Among the entries below, copy every line that carries the word "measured".

Data records –
★ ★ ★ ★ ★ ★ ★

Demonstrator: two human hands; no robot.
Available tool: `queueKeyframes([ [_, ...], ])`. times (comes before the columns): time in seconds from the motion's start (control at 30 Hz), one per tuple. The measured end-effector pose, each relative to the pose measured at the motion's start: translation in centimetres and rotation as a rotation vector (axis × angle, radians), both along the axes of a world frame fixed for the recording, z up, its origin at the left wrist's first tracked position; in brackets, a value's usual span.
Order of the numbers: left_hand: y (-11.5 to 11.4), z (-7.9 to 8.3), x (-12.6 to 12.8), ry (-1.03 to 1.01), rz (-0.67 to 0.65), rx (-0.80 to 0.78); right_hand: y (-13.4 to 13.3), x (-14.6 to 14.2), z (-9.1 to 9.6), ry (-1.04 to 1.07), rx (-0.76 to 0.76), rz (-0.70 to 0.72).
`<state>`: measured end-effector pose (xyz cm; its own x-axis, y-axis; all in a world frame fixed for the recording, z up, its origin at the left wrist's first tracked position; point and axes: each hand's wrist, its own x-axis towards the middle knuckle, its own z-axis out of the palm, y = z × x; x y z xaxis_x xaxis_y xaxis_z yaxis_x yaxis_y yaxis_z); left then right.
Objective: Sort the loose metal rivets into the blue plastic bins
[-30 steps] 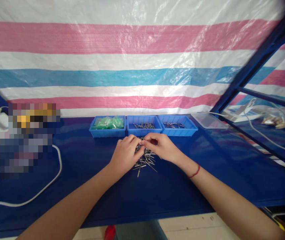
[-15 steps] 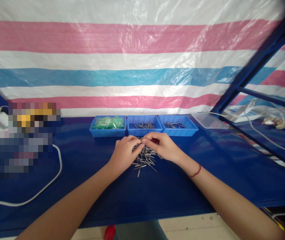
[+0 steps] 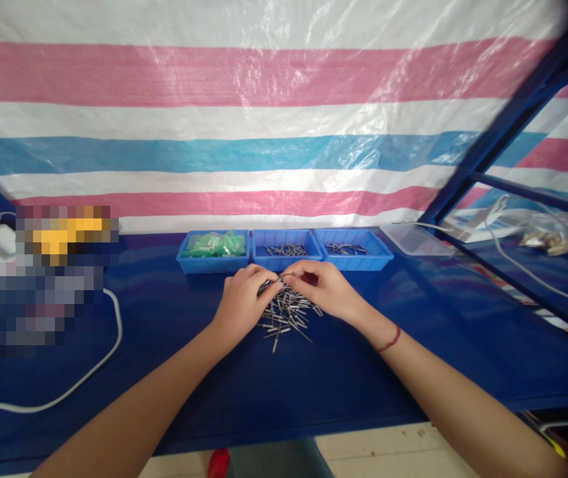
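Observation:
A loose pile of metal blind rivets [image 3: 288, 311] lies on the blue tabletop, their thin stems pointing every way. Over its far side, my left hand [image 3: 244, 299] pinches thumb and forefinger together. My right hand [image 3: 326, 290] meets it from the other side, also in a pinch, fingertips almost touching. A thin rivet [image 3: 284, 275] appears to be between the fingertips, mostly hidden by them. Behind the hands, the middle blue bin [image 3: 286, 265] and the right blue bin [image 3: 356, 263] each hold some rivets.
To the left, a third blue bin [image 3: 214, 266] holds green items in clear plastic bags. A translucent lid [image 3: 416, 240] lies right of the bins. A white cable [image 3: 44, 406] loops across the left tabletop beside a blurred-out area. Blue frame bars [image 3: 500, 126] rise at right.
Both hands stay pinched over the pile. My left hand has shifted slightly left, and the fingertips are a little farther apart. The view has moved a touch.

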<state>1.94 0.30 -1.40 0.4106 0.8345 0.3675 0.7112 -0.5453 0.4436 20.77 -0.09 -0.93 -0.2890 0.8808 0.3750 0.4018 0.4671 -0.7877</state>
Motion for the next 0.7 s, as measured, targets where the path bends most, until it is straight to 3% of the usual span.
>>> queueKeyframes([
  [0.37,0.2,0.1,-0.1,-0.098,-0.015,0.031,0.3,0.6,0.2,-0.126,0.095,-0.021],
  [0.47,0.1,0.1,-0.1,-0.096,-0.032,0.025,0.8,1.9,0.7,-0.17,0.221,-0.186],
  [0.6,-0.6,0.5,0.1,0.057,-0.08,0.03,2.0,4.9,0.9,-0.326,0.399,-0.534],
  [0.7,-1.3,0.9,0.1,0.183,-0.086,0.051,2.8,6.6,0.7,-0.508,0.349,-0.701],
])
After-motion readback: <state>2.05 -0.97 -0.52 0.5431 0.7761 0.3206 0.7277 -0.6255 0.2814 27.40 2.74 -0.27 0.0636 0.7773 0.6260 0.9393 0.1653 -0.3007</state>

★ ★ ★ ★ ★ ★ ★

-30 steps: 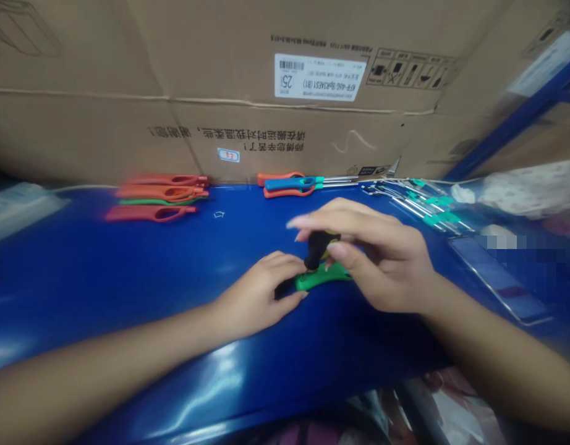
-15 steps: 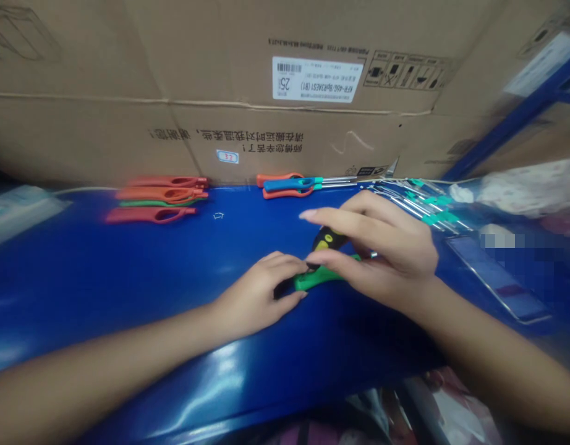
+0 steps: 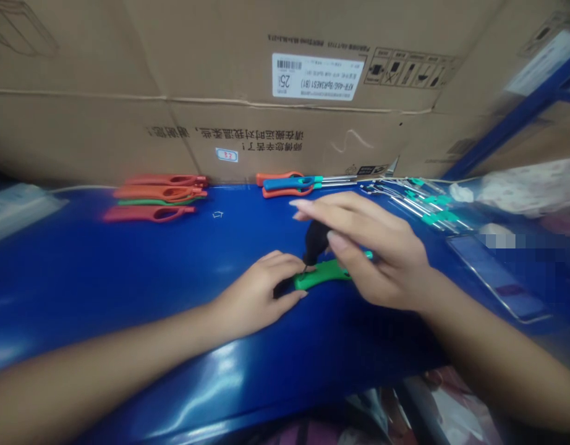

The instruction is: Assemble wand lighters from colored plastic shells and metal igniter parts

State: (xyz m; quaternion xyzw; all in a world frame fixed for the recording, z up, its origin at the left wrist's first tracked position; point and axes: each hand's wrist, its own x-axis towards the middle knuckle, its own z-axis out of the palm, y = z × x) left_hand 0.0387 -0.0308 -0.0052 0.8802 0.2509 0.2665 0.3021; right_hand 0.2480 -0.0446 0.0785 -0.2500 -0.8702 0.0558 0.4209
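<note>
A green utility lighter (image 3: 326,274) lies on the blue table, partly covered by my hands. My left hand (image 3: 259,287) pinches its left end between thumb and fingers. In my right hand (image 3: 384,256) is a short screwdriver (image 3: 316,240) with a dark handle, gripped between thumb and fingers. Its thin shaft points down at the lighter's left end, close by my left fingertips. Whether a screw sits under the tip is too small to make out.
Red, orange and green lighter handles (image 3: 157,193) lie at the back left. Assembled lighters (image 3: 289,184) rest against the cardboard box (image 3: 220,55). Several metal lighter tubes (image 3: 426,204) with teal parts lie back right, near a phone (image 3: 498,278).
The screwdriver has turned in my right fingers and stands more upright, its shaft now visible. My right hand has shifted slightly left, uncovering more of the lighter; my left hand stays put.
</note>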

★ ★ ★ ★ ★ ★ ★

Solution –
Available tool: `queueKeyframes([ [_, ...], ])`. times (comes before the columns): time in seconds from the motion's start (control at 30 Hz), one per tuple. The measured end-effector pose, each relative to the pose measured at the motion's start: translation in centimetres and rotation as a rotation vector (axis × angle, radians), both along the axes of a world frame fixed for the recording, z up, its origin at the left wrist's first tracked position; in brackets, a value's usual span.
`<state>`: measured end-effector pose (xyz cm; its own x-axis, y-axis; all in a world frame fixed for the recording, z up, its origin at the left wrist's first tracked position; point and axes: each hand's wrist, its own x-axis towards the middle knuckle, its own z-axis out of the palm, y = z × x; x y z xaxis_x xaxis_y xaxis_z yaxis_x yaxis_y yaxis_z); left then right.
Motion for the next 0.7 s, as measured, targets where the path bends most, until it is straight to 3% of the usual span.

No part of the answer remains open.